В этом вынужденном одиночестве страхи накинулись на нее, подобно ястребу, и, хотя она отчаянно пыталась отогнать его прочь, в безжалостной тени его крыльев ее храбрость и решительность заметно поуменьшились. Она больше не могла найти успокоения в мысленных видениях того, как ее отец, смягчившись душой, смиренно возвращается в лоно Рима. Эти картины безвозвратно рассыпались на мелкие осколки, и теперь вместо них Марии чудилась арка в покрытых зелеными пятнами плесени стенах, слышался зловещий плеск волн Темзы о берег, несшей на своих водах людей к ужасным Воротам Изменников. Людей, которые не подчинялись или чем-то разгневали короля: мужчин вроде Мора и Фишера; женщин типа этой Конкьюбайн… и ее дочери.

Ей вспомнились мрачные слухи, ходившие об Анне, о том, что якобы ее голова и тело были засунуты в какой-то старый ящик, да и тот дали из милосердия. Если Генриха оставило равнодушным, что его некогда обожаемая возлюбленная подверглась таким унижениям, окажется ли он более снисходительным к своей дочери, повелев хотя бы приготовить для нее достойные гроб и могилу? Истерзанное воображение Марии не давало ей уснуть, а тут еще пронзительная зубная боль, раскаленными иглами вонзавшаяся в десны.

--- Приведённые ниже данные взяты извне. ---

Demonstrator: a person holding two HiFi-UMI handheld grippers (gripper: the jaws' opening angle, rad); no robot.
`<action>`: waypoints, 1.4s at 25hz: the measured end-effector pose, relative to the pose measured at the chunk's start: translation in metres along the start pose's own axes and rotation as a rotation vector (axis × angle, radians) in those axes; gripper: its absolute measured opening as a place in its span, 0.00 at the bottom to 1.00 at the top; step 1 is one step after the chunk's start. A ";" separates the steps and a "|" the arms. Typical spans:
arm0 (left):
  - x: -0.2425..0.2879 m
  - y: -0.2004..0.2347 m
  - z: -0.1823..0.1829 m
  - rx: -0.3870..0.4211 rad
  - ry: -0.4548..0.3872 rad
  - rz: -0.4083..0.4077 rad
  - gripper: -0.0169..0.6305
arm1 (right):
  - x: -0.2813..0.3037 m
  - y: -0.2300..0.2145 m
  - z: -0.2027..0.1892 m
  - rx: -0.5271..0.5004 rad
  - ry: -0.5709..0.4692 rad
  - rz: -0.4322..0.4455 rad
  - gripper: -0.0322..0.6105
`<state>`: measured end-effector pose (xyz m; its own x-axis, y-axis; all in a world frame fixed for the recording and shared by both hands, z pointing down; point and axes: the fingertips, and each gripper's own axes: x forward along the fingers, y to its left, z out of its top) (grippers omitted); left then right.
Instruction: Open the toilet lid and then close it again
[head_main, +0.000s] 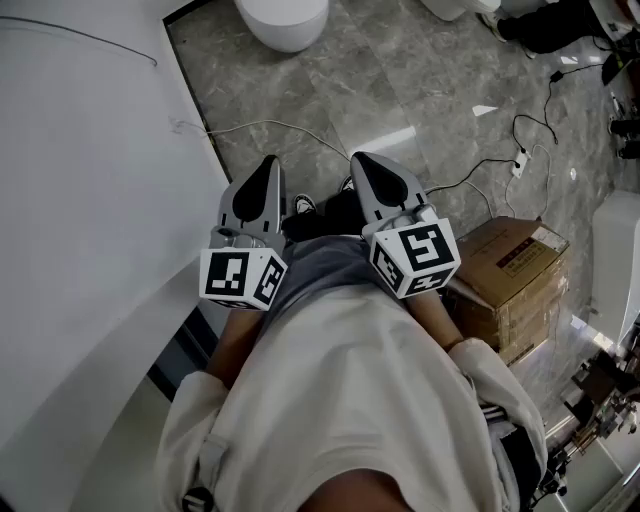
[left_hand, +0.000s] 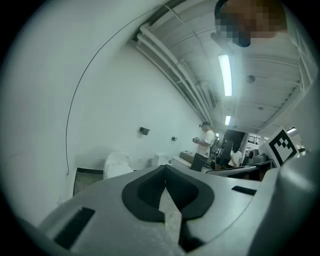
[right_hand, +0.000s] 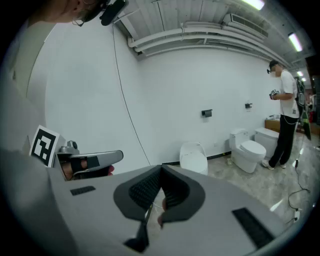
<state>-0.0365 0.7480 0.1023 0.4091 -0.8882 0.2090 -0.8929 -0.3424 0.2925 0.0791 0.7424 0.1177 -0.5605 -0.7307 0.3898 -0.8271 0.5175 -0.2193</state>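
**Head view, looking steeply down.** The left gripper (head_main: 268, 162) and right gripper (head_main: 358, 160) are held side by side in front of the person's torso (head_main: 340, 380). They are apart from each other, and both tips point away over the grey marble floor (head_main: 400, 90).

**Grippers.** Both are clenched on nothing. In each gripper view the dark pads meet at the tip, and only floor shows through the slot behind them.

**Toilet.** The toilet (head_main: 283, 20) stands at the far edge of the floor, close beside the white wall (head_main: 90, 200) and well apart from both grippers. Only its rounded front shows here, cut by the top edge of the frame. In the right gripper view it stands against the back wall, left of a second toilet (right_hand: 248, 149). Whether its lid is up or down cannot be told.

**Edges and open room.**
- The dark skirting (head_main: 196, 95) runs diagonally along the left edge of the floor and ends just beside the left gripper.
- The floor between the grippers and the toilet is open, except for a thin white cable (head_main: 260, 123) crossing it.
- On the right, a cardboard box (head_main: 510, 265) sits just beside the arm that bears the right gripper.
- Black cables (head_main: 530, 125) and a plug strip (head_main: 518, 162) lie beyond the box.
- A bystander (right_hand: 284, 110) stands at the right side of the room, near the second toilet.
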 end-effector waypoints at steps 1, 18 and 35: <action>0.001 -0.002 0.002 0.012 -0.002 0.000 0.04 | -0.001 -0.002 0.000 0.000 0.002 -0.001 0.06; 0.081 -0.005 0.010 0.023 0.031 0.012 0.04 | 0.033 -0.084 0.024 0.061 -0.019 -0.038 0.07; 0.246 -0.012 0.042 0.131 0.077 0.056 0.04 | 0.137 -0.228 0.072 0.076 0.087 0.021 0.06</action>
<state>0.0674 0.5209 0.1111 0.3670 -0.8825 0.2940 -0.9294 -0.3347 0.1554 0.1880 0.4920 0.1567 -0.5747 -0.6769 0.4599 -0.8179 0.4943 -0.2945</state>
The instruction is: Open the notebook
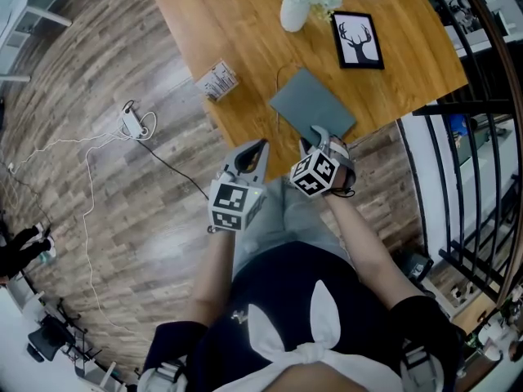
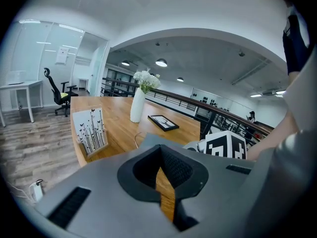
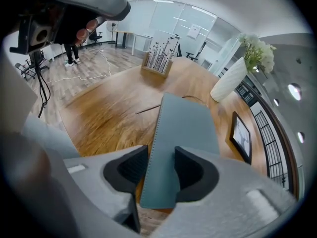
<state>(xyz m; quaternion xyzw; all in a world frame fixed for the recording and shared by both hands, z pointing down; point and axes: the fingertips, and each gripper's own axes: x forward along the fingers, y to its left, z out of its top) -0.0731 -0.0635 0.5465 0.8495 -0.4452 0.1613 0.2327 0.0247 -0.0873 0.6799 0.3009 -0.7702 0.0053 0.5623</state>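
My right gripper, jaws spread, straddles the flat slate-grey spiral-bound notebook, whose binding only this gripper's view resolves; my left gripper is pressed together.

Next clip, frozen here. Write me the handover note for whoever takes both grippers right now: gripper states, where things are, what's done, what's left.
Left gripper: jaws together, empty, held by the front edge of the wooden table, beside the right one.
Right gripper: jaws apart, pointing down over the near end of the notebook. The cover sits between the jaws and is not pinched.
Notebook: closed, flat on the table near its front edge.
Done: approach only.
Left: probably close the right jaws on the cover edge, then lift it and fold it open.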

Наконец в полном изнеможении она задремала, но только для того, чтобы увидеть во сне, как за ней кто-то гонится через весь Гринвичский дворец. Инстинкт подсказывал ей, что позади нее был палач, все время медленно, но неуклонно настигавший ее, пока она не почувствовала на своей шее его горячее дыхание. Она бросилась за угол и столкнулась с Анной, вернее с ее телом, ибо Анна несла свою голову в высоко поднятых руках… Мария кинулась в сторону, подальше от отвратительного видения, и тут же очутилась в железных руках палача. Он громко смеялся, возвышаясь над нею, одной рукой срывая свою черную маску, — и вдруг под ней открылось лицо ее отца! С душераздирающим криком Мария очнулась вся в поту.